· Behind the Scenes  · 5 min read

From Facepalms to Foundations: How the Fuckup Almanac Was Born

They say success is a lousy teacher, but failure? Failure is a goldmine. What started as a few LinkedIn posts quickly escalated into a 500-page exploration of digital chaos.

They say success is a lousy teacher, but failure? Failure is a goldmine. What started as a few LinkedIn posts quickly escalated into a 500-page exploration of digital chaos.

They say success is a lousy teacher, but failure? Failure is a goldmine.

It all started after I finished the manuscript for The IT Dictionary. I expected to feel a sense of relief, a “mission accomplished” vibe that would lead to a long vacation. Instead, something in my brain just… unlocked. The writing bug hadn’t just bitten me; it had moved in, started a family, and was now demanding a sequel.

But I wasn’t ready for another “dictionary.” I wanted to do something for social media—a series of bite-sized posts about IT blunders to keep this blog and my social channels alive.

Then I started the research.

The Afternoon of Sixty Facepalms

I sat down one Tuesday afternoon thinking I’d find maybe ten or twelve interesting stories to last me a month of LinkedIn updates. By dinner time, I was staring at a list of over sixty distinct, documented disasters. My head was in my hands.

Most of these stories I already knew—at least in passing—but seeing them all in one place changed the perspective entirely. It wasn’t just a list of “oopsies”; it was a catalog of systemic fragility. I realized right then that these stories were far too good to be buried in the algorithmic graveyard of social media. They deserved a spine. They deserved a book.

The Nerd Logic

As the list grew to over 150 cases, the “Disaster Porn” aspect started to feel a bit shallow. Sure, reading about a multi-million dollar satellite crashing because someone mixed up metric and imperial units is entertaining, but who would actually read 500 pages of just that?

I needed a system.
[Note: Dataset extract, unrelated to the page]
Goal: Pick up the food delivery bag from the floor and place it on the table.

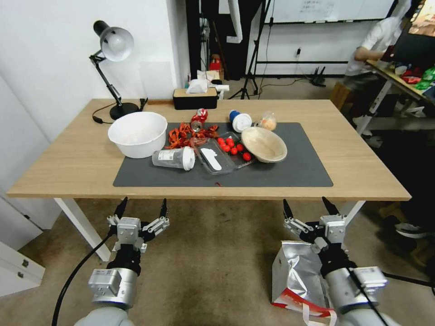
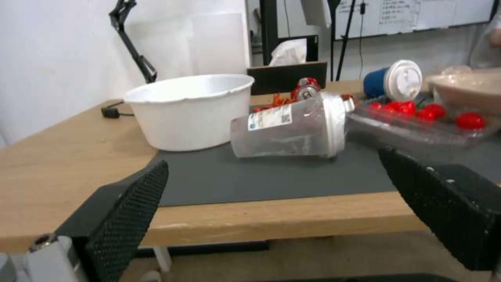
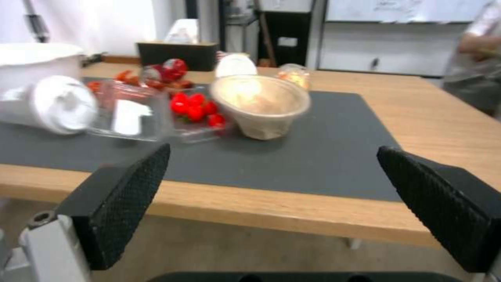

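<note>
In the head view, the table [image 1: 68,167] stands in front of the robot, with a dark grey mat [image 1: 290,170] on its light-wood top. On the mat lie a white bowl [image 1: 137,133], a fallen clear cup [image 1: 174,158], red tomatoes [image 1: 233,146] in a clear tray and a beige bowl [image 1: 264,144]. The food delivery bag [image 1: 297,276] stands on the floor [image 1: 213,262] at the robot's right side, near the table edge, its silver foil lining facing up; the right arm partly covers it. The left gripper [image 1: 142,207] and the right gripper [image 1: 308,206] both hover below the front edge of the table, fingers spread apart and holding nothing.

In the left wrist view, the left gripper [image 2: 271,184] has its two black pads wide apart, and between them I see the table edge, the clear cup [image 2: 289,127] and the white bowl [image 2: 188,111].

In the right wrist view, the right gripper [image 3: 271,180] is also released, its pads far from each other, facing the mat [image 3: 313,156] and the beige bowl [image 3: 261,103]
</note>
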Motion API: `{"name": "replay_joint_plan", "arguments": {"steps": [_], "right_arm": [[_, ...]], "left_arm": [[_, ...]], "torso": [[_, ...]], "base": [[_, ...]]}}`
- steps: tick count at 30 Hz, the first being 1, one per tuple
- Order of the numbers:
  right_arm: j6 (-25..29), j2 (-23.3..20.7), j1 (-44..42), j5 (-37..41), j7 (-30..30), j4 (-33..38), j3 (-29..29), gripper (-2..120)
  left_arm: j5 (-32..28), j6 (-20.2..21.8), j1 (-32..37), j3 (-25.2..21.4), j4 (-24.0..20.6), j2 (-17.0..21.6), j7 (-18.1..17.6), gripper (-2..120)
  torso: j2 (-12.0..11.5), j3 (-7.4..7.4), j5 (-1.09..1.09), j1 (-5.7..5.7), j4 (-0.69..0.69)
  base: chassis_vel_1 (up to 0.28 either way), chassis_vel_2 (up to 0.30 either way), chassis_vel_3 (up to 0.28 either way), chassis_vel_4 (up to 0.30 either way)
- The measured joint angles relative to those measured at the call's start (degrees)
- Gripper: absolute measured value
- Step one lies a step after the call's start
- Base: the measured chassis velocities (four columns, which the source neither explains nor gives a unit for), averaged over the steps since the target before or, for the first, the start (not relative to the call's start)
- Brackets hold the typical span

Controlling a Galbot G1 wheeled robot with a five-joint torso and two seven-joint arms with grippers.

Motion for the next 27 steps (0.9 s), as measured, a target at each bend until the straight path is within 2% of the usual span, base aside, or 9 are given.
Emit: {"name": "replay_joint_plan", "arguments": {"steps": [2, 5, 6, 9, 11, 13, 20, 24, 27], "right_arm": [[-0.16, 0.04, -0.97, 1.1, -0.06, 0.66, 0.27, 100], [-0.28, 0.06, -1.94, 2.07, -0.07, 1.06, 0.62, 100], [-0.28, 0.06, -1.94, 2.07, -0.07, 1.06, 0.62, 100], [-0.2, 0.18, -1.84, 2.26, -0.07, 0.29, 0.65, 100], [-0.12, 0.26, -1.72, 2.38, -0.07, 0.09, 0.65, 100], [0.29, 0.35, -1.62, 2.43, -0.13, -0.3, 0.6, 100], [1.96, 0.3, -2.35, 2.4, -0.75, -1.45, 0.43, 100], [2.47, 0.32, -2.64, 2.08, -0.99, -1.78, 0.28, 100], [2.49, 0.48, -2.64, 1.82, -1.12, -1.97, 0.16, 100]], "left_arm": [[-0.87, 0.57, -0.06, 1.1, -0.48, 0.76, -1.8, 100], [-4.26, 2.66, -0.36, 5.35, -2.31, 3.74, -8.52, 100], [-4.26, 2.66, -0.36, 5.35, -2.31, 3.74, -8.52, 100], [-7.38, 4.56, -0.65, 9.28, -4.02, 6.49, -14.74, 100], [-8.59, 5.34, -0.75, 10.75, -4.69, 7.59, -17.19, 100], [-8.51, 4.2, 0.04, 13.17, -4.66, 8.89, -20.31, 100], [-7.71, 0.17, 1.74, 13.38, -2.41, 9.21, -22.26, 100], [-7.7, -4.36, 1.95, 12.54, -0.84, 9.21, -21.98, 100], [-9.25, -5.08, 1.81, 12.35, -0.91, 9.21, -21.88, 100]], "torso": [[0.0, 0.01, 0.0, 0.0, -0.03], [0.0, 0.0, 0.01, 0.0, -0.03], [0.0, 0.0, 0.01, 0.0, -0.03], [0.0, 0.0, 0.01, 0.0, -0.03], [0.0, 0.0, 0.01, 0.0, -0.03], [0.0, 0.0, 0.01, 0.0, -0.06], [0.0, 0.0, 0.0, 0.0, -0.02], [0.0, 0.0, 0.0, 0.0, -0.02], [0.0, 0.0, 0.0, 0.0, -0.02]], "base": [[0.0, 0.0, 0.0, 0.0], [0.0, 0.0, 0.0, 0.0], [0.0, 0.0, 0.0, 0.0], [0.0, 0.0, 0.0, 0.0], [0.0, 0.0, 0.0, 0.0], [0.0, 0.0, 0.0, 0.0], [0.0, 0.0, 0.0, 0.0], [0.0, 0.0, 0.0, 0.0], [0.0, 0.0, 0.0, 0.0]]}}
Being a typical nerd, I didn’t just organize them; I built a custom tool to analyze the data (you can see my toolbox here). I started seeing patterns. These weren’t random errors; they were symptoms of how we build (and break) technology.

The big question was: Who is this for? My ambitions had outgrown the “specialist” circle. I wanted to explain to my neighbor why Facebook disappeared because of a BGP configuration error, or why Windows Mobile phones started receiving text messages from the future, without making his eyes glaze over.

The solution? Explainers. I decided to use the fuckups as a hook to explain how the technology is supposed to work. We look at how it breaks to understand the mechanism of the machine.

The “Antelope-Killer” Realization

Initially, I thought I was writing one big book. I was wrong. Somewhere around the sixth chapter, I realized I was writing an “antelope-killer”—one of those massive tomes that could double as a blunt-force weapon. It was too much.

I had to return to the whiteboard. I looked at the mountain of text and made an executive decision: this is a four-volume series. Each volume would focus on a specific domain. Volume 1 would be the Foundations.

By clearing out the content for future volumes, I suddenly had the space to breathe. I went back to the plan for Volume 1 and settled on five core pillars:

  • Compute: The math, the time-keeping, and the scale of calculations.
  • Internet & Networking: How computers talk (and how they ghost each other).
  • Storage: How they remember things (and how they “forget” them during upgrades).
  • Security: Because in the modern world, security is no longer an “optional” feature.
  • Resiliency: How to build something reliable using inherently unreliable parts.

The Result: 500 Pages of Documented Chaos

So here we are. Volume 1 is nearly 500 pages long, containing almost 100 true stories (no matter how unbelievable they sound) and 27 detailed explainers. It’s a map of the digital world’s basement:

  1. For the outsiders: It’s a guide to understanding what the nerds in flannel shirts are actually arguing about.
  2. For the students/juniors: It’s a friendly introduction that avoids academic fluff in favor of “here is what actually happens when you push that button.”
  3. For the veterans: It’s a “misery loves company” compilation that serves as a reminder of what to watch out for.

I’ve backed everything up with rigorous research. If you don’t believe a specific story is true, you can check the sources online.

Does it actually work?

Before going to print, I ran the draft through a gauntlet of readers. My 14-year-old nephew read it, as did CS students and corporate juniors looking for a reality check before their first “on-call” shift. I even shared it with people from completely different industries who were just curious about how the digital world (doesn’t) work, as well as Principal Engineers at global tech giants and university professors.

To my genuine surprise (and immense relief), they all found it engaging—albeit for very different reasons.

Of course, you could say they’re just being nice because they know me. Fair enough. That’s why I sent it to Independent Book Review and Kirkus Reviews. I paid for the service, but I had zero control over the verdict. I’ve seen the early reviews, and while I can’t share them just yet, let’s just say I won’t have to burn this pseudonym and start over on a remote island.

It turns out, everyone loves a good disaster—as long as they can learn how to avoid being the next one.